TASK OBJECTIVE
Set down the listing below verbatim, but only from its first line through the line containing "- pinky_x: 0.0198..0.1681".

RECORDS FOR THE EXERCISE
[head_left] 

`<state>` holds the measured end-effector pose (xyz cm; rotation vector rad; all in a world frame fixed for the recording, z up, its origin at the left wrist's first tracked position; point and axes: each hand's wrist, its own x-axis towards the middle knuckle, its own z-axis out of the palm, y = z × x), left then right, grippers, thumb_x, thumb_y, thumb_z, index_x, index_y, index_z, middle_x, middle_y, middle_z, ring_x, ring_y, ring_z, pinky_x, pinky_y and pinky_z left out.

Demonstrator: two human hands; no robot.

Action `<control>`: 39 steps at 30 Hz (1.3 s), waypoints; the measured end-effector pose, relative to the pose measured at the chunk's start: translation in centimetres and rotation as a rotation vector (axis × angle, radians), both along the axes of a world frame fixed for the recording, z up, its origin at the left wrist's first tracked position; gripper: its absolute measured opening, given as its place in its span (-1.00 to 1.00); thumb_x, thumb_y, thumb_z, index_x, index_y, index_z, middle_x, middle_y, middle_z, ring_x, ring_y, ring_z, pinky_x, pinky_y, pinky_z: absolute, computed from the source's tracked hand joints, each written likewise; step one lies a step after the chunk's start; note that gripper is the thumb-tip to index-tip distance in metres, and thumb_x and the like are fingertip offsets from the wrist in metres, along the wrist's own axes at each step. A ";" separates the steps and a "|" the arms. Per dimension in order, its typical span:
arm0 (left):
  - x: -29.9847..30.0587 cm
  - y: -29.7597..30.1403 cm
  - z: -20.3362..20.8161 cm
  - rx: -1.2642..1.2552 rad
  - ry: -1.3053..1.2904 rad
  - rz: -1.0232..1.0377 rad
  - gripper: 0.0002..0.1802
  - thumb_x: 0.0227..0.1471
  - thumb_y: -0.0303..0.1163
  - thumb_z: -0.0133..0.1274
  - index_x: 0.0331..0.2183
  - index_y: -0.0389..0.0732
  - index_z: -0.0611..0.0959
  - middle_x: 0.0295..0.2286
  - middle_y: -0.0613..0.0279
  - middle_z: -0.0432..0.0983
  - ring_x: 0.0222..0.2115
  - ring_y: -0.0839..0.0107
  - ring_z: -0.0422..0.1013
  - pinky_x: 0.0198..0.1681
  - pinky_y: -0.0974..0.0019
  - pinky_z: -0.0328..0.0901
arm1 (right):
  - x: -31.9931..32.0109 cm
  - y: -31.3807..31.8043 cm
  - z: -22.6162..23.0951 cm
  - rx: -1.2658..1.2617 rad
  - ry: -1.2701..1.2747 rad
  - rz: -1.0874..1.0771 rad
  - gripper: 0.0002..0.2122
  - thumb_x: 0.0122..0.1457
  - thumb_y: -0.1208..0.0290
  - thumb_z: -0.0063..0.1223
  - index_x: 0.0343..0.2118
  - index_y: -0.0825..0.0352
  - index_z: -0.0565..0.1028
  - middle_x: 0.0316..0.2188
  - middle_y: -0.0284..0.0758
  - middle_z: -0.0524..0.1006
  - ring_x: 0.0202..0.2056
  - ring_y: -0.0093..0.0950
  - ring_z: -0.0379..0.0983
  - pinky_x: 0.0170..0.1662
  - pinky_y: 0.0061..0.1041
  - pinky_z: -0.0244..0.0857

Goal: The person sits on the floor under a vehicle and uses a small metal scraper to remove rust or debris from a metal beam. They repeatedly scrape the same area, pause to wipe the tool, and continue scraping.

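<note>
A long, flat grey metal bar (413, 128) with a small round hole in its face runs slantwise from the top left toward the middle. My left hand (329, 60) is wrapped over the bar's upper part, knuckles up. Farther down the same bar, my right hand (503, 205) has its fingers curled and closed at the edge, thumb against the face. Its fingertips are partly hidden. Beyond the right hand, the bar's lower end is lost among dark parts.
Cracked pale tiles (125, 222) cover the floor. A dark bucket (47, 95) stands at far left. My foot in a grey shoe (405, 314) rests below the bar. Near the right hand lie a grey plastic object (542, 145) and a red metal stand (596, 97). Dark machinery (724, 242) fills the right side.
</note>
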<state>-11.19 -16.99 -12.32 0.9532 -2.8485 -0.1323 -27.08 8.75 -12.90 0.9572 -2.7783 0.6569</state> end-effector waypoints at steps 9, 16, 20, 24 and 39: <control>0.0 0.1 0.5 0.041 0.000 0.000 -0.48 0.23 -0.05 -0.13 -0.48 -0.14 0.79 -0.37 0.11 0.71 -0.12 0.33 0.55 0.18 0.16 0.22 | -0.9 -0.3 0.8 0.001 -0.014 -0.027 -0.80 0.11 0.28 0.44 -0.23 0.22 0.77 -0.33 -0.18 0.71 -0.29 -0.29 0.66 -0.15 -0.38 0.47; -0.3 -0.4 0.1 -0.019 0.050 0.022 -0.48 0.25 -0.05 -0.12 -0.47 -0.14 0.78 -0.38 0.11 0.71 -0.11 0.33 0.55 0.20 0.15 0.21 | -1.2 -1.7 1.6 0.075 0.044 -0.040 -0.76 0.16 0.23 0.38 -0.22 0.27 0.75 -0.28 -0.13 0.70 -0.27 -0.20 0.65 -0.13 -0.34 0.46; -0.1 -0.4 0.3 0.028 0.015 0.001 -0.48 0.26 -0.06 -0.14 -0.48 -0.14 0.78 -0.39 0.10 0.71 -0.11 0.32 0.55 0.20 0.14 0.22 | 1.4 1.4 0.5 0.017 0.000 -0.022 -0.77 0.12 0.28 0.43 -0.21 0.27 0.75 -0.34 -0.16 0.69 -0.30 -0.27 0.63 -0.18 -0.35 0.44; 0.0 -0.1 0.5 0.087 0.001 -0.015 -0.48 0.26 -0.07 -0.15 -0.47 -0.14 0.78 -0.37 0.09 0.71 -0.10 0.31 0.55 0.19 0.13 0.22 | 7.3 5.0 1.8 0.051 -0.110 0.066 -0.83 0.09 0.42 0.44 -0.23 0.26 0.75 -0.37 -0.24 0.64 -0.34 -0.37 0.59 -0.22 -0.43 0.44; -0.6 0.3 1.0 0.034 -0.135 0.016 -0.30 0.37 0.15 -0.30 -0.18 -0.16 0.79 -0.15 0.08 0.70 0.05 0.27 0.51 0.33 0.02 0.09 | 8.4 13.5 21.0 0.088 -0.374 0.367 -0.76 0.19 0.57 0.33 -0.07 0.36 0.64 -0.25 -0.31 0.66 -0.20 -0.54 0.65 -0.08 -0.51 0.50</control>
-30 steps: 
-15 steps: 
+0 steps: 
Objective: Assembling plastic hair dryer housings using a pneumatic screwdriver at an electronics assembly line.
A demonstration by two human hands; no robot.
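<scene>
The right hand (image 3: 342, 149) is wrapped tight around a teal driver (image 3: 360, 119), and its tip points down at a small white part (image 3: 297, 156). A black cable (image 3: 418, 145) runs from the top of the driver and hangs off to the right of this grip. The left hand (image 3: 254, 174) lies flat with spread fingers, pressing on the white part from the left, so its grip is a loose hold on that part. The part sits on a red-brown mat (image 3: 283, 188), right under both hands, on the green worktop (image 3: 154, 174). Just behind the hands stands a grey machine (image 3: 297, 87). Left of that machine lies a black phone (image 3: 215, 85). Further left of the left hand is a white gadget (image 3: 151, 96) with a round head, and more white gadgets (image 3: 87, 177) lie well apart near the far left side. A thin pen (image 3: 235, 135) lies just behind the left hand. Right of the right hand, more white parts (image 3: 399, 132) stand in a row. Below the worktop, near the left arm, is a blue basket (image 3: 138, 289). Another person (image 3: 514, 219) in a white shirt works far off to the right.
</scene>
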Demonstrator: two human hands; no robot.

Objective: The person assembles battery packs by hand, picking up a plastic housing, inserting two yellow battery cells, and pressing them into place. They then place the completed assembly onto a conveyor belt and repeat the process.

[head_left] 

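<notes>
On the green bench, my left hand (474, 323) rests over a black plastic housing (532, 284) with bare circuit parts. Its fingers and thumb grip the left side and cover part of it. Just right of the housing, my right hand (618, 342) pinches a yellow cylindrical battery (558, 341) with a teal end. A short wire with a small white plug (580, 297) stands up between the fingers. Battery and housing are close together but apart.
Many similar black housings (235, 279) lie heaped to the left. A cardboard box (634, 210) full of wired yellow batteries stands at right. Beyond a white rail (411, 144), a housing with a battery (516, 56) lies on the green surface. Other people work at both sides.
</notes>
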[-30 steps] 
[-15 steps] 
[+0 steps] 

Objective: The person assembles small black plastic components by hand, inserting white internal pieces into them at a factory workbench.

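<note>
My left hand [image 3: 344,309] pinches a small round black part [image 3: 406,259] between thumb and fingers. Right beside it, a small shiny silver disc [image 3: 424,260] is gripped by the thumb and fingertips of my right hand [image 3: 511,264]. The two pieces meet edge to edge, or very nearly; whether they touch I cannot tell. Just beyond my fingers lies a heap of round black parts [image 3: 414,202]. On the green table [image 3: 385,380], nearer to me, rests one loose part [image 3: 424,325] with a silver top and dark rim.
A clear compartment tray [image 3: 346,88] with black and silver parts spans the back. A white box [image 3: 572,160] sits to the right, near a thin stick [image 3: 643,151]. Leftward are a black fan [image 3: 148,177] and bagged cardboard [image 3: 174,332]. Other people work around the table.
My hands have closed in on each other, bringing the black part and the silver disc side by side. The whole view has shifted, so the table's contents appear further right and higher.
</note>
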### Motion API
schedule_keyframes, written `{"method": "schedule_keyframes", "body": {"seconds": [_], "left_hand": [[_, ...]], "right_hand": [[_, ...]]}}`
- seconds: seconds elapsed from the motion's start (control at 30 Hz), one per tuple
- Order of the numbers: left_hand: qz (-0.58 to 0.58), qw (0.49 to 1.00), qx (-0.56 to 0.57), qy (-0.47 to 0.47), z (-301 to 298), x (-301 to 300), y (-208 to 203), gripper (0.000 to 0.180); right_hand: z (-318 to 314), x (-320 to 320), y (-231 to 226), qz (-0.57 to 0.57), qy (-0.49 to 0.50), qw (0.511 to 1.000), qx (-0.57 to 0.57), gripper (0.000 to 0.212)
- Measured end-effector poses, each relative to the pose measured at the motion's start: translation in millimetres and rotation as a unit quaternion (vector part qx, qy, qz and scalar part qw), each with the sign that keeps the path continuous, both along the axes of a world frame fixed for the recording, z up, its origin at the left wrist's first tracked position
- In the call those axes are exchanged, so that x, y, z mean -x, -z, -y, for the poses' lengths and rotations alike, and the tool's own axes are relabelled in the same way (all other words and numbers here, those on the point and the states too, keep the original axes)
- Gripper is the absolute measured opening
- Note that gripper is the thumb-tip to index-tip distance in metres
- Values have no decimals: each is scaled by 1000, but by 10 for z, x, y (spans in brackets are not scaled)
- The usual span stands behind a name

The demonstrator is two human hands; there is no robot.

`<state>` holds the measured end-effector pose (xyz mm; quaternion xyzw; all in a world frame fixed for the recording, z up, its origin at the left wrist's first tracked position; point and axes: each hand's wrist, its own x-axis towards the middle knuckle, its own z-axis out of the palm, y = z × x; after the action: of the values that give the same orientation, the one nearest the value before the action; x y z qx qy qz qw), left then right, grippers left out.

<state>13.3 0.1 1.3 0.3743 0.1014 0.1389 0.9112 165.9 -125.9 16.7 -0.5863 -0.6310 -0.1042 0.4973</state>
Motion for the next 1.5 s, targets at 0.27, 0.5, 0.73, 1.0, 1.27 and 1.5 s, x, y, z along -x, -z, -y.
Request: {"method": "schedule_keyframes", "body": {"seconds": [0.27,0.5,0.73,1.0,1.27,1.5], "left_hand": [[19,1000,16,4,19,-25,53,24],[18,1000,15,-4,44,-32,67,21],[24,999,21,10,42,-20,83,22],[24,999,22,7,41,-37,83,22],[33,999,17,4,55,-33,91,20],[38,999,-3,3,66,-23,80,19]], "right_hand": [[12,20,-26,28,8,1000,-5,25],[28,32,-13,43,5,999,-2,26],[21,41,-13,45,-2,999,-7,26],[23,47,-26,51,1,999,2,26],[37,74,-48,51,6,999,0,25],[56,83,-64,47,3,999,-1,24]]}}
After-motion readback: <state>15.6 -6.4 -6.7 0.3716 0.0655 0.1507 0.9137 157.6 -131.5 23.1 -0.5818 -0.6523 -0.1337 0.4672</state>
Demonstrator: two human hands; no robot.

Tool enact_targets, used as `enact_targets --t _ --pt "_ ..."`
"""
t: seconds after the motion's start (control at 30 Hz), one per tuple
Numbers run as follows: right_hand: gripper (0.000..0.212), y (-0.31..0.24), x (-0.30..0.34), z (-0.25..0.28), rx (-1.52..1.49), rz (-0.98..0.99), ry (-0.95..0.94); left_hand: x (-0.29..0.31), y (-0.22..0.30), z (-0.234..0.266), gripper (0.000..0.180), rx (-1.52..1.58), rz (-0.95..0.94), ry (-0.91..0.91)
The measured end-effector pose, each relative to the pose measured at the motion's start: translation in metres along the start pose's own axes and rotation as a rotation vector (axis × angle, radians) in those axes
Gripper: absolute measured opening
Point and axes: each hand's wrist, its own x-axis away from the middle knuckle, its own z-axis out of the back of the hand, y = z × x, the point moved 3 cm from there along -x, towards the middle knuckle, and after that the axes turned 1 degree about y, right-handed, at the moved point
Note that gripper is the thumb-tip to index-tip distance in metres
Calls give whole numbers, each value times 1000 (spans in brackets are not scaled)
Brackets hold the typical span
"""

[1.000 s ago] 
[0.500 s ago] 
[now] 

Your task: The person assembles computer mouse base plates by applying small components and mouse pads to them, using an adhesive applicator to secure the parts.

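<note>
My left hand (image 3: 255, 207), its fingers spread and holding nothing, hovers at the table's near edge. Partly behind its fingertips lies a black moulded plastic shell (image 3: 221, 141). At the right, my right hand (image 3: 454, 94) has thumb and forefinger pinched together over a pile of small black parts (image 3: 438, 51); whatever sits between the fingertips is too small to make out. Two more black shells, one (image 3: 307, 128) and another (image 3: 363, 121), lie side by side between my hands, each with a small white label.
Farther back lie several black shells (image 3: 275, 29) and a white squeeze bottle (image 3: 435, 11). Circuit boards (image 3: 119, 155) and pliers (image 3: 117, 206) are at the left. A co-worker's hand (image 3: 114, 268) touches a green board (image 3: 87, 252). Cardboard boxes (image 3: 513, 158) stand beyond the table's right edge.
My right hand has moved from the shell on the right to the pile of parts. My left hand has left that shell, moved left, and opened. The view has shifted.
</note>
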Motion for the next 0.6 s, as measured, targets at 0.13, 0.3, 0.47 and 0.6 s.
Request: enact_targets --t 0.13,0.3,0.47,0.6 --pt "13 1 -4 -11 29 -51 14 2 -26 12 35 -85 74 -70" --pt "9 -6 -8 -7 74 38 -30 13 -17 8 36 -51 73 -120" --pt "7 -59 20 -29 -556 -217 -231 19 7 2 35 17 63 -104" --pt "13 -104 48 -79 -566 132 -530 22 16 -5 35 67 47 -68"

RESULT OF THE EXERCISE
[head_left] 

`<state>` holds the measured end-effector pose (xyz cm; rotation vector rad; all in a world frame fixed for the recording, z up, its origin at the left wrist's first tracked position; point and axes: each hand's wrist, its own x-axis towards the middle knuckle, its own z-axis out of the palm, y = z × x), left then right, grippers, thumb_x, thumb_y, thumb_z, index_x, index_y, index_z, middle_x, middle_y, middle_z, ring_x, ring_y, ring_z, pinky_x, pinky_y and pinky_z left out.

Demonstrator: two human hands; no robot.

Action `<control>`: 39 steps at 30 Hz (1.3 s), waypoints; the measured end-effector pose, relative to the pose measured at the chunk's start: translation in centimetres and rotation as a rotation vector (axis × angle, radians), both along the axes of a world frame fixed for the recording, z up, its origin at the left wrist's first tracked position; gripper: its absolute measured opening, given as its place in its span (-1.00 to 1.00); thumb_x, thumb_y, thumb_z, index_x, index_y, index_z, middle_x, middle_y, middle_z, ring_x, ring_y, ring_z, pinky_x, pinky_y, pinky_z: absolute, computed from the source's tracked hand joints, each written likewise; step one lies a step after the chunk's start; note that gripper is the thumb-tip to index-tip distance in metres, and thumb_x and the like are fingertip offsets from the wrist in metres, along the wrist's own axes at each step. A ";" separates the steps and a "|" the arms. Per dimension in order, its typical span:
arm0 (left):
  - x: -29.9847..30.0587 cm
  - y: -29.7597..30.1403 cm
  - z: -20.3362..20.8161 cm
  - rx: -1.2642..1.2552 rad
  - ry: -1.3053..1.2904 rad
  - rz: -1.0232..1.0377 rad
  - gripper: 0.0002..0.1802
  - thumb_x: 0.0227..0.1471
  - thumb_y: -0.0303..0.1163
  - thumb_z: -0.0133..0.1274
  - index_x: 0.0331..0.2183
  - index_y: -0.0389..0.0732
  - index_z: -0.0611..0.0959
  - middle_x: 0.0295..0.2286
  - middle_y: -0.0613..0.0279
  - middle_z: -0.0432..0.0983
  - ring_x: 0.0222..0.2115
  - ring_y: -0.0839..0.0107
  - ring_z: -0.0422..0.1013
  - pinky_x: 0.0198..0.1681

The answer contains nothing more.